Bitcoin price dropped from $10,000 to $8,100, liquidating $200 million worth of longs. Here are three factors that triggered the fall.

Bitcoin (BTC) price dropped from $10,000 to $8,100 within just over a day, as it plunged by 9% in a single hour. It liquidated $200 million worth of longs, obliterating the futures market.

The three key reasons that triggered the immense Bitcoin correction were: strong multi-year resistance area above $10,000, whales moving to short the market on BitMEX, and extreme volatility heading into the halving.

$10,200 to $10,500 is a multi-year strong resistance area for Bitcoin

Since mid-2018, the $10,200 to $10,500 range served as a historically strong area of resistance for the top-ranking cryptocurrency by market capitalization.

After its first breakout above $10,500 in June 2019, which led to a swift run to $14,000, Bitcoin failed to move above that level five out of six times in the last two years.

Bitcoin rejects $10,000 ahead of halving. Source: Tradingview

When the Bitcoin price initially broke down at $10,100 on May 8, it signaled the rejection of a key resistance level and left BTC vulnerable to a steep correction.

As whales started to sell at $9,900, it led to a cascade of long contract liquidations primarily on BitMEX and Binance Futures. In one hour, more than $200 million worth of longs were liquidated.

Whales quickly moved to sell BTC at the point of rejection

Almost as soon as the rejection of $10,200 was confirmed, whales started to fiercely short Bitcoin across major cryptocurrency exchanges.
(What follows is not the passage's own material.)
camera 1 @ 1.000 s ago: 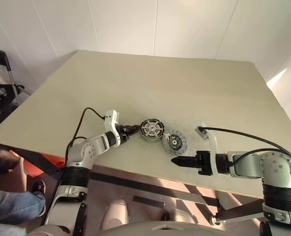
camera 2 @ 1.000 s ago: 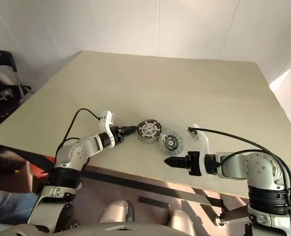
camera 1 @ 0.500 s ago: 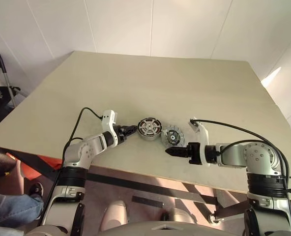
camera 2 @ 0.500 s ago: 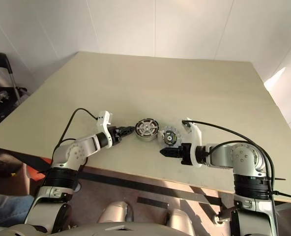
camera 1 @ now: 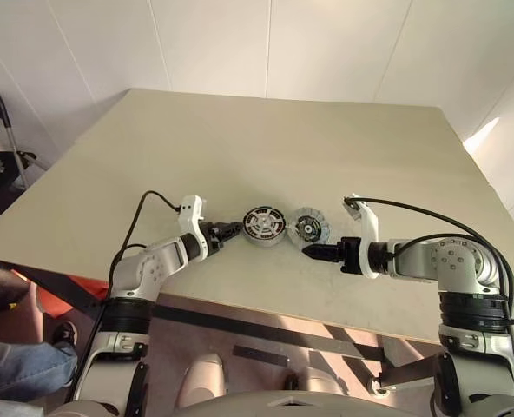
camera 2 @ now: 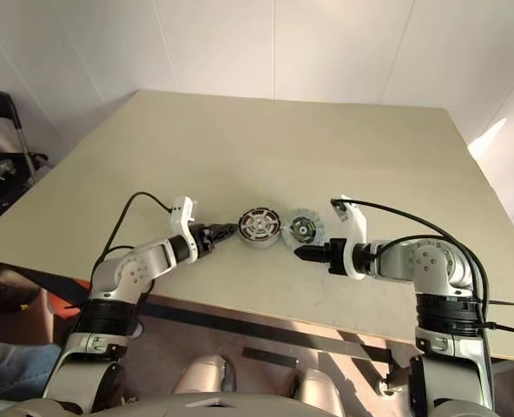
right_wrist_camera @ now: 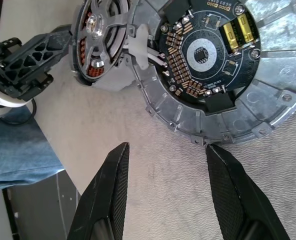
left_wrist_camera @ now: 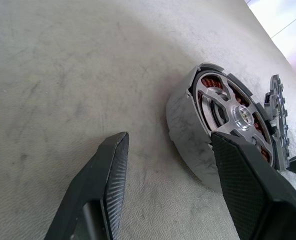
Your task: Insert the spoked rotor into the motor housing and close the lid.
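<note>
A wide pale beige bench [camera 1: 283, 148] stands against white wall panels, and the parts sit close together near its near edge, roughly midway between the two arms.

The motor housing [camera 1: 266, 226], a thick round silver-rimmed puck, lies flat on the bench. In the left wrist view, the spoked rotor [left_wrist_camera: 240, 115], a flat wheel of pale silver spokes around a round hub, lies across the housing's open face, with copper-coloured windings showing between the spokes. I cannot tell whether it is fully seated.

Just to the right of the housing and touching its side lies the lid [camera 1: 310, 227], a thin grey metal disc with a notched rim. It is flat on the bench, and the face turned up carries a round black circuit board with two small yellow parts.

The left tool [camera 1: 231, 230] hangs low over the bench just to the left of the housing and points at it. Its two black fingers [left_wrist_camera: 113, 170] are spread wide, holding nothing, and there is a gap between them and the puck.

The right tool [camera 1: 309, 252] is on the near side of the lid, pointing left and slightly away. Its fingers [right_wrist_camera: 113, 185] are also spread wide and empty, with the tips just short of the lid's rim.

Off the bench at the near left, a person's leg in blue jeans [camera 1: 14, 365] is in sight.
</note>
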Tool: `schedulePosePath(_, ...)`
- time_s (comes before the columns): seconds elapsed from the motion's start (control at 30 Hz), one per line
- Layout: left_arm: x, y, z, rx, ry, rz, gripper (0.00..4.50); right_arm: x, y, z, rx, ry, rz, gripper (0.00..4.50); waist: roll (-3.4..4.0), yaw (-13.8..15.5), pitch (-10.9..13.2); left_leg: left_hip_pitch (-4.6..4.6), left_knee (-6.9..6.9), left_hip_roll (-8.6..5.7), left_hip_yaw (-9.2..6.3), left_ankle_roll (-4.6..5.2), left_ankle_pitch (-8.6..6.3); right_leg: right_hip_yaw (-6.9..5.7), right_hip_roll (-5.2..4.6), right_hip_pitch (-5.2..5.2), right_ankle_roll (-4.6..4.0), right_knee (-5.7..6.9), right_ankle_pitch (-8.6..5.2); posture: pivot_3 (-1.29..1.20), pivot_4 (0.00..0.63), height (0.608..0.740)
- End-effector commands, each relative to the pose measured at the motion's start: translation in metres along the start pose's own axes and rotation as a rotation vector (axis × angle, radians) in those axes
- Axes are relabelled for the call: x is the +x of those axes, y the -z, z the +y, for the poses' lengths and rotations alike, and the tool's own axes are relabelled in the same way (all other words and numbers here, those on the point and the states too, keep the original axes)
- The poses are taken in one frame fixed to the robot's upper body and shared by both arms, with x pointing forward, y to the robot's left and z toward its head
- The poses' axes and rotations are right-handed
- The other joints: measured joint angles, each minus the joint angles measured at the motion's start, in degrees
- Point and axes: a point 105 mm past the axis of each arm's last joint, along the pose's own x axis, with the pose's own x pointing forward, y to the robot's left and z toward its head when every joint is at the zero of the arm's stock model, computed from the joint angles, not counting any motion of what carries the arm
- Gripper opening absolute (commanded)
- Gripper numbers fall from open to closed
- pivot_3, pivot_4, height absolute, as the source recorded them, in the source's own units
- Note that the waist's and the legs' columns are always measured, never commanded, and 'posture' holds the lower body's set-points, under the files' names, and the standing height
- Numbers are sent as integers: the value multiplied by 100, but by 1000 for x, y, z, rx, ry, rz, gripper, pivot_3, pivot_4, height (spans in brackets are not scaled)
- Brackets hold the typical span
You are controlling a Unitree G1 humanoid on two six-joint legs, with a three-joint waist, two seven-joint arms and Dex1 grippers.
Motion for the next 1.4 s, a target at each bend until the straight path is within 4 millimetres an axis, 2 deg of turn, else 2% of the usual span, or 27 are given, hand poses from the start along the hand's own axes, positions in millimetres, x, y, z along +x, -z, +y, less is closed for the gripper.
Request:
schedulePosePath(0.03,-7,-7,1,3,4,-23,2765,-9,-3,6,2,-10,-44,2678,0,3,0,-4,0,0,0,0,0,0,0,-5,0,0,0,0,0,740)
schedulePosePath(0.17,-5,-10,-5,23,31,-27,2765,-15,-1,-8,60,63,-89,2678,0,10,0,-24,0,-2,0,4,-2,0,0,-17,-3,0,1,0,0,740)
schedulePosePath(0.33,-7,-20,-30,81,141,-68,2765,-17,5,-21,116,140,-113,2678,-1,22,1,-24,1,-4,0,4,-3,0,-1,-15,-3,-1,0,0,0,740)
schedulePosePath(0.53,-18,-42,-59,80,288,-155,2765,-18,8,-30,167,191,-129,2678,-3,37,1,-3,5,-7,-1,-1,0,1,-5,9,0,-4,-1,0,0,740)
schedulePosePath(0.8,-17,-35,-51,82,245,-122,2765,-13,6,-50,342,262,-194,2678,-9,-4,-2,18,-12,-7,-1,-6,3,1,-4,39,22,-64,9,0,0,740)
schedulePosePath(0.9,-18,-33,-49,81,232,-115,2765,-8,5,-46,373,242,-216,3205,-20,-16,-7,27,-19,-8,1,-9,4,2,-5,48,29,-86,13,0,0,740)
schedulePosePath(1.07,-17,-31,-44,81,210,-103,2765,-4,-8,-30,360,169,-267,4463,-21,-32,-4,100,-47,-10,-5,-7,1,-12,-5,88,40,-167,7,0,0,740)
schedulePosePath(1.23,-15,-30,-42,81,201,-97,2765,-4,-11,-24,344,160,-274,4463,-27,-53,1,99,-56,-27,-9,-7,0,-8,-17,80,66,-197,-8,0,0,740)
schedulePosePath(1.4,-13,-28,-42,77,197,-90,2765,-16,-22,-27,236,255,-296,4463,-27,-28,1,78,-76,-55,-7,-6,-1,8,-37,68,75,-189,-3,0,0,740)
The open interest on the big four derivatives exchanges that include Binance Futures, BitMEX, Deribit, and OKEx plunged. The term open interest refers to the total amount of long and short contracts open at a given time.

The rapid decline in open interest meant that as selling pressure began to build up, it caused over-leveraged buyers in the futures market to get trapped in their positions.

The funding rate on Bybit, Binance Futures and BitMEX remained at around -0.05%. A negative funding rate when the price of BTC is going down means that the overwhelming majority of the market is holding short contracts, expecting BTC to drop further.

In other words, many traders, especially whales, betting against BTC at a critical reversal point of a long-term trend triggered a sharp drop in a short period of time.

Massive volatility ahead of halving

Ahead of the Bitcoin block reward halving set to occur on May 12, trading activity on all major cryptocurrency platforms surged significantly.

CME saw record-high open interest, Deribit recorded all-time high volume for its options contracts, and spot exchanges demonstrated 2017-esque volume in the last three weeks.

When many new investors enter the market in anticipation of a major event, it opens the market up for a steep selloff.

For instance, after the 2016 block reward halving, the Bitcoin price dropped by more than 30%, as traders reacted with a sell-the-news response.

A confluence of an over-extended Bitcoin rally to $10,000, whales front-running retail investors with a sharp sell-off at $9,900, and high anticipation for the halving are triggering a near-term pullback prior to the May 12 Bitcoin halving.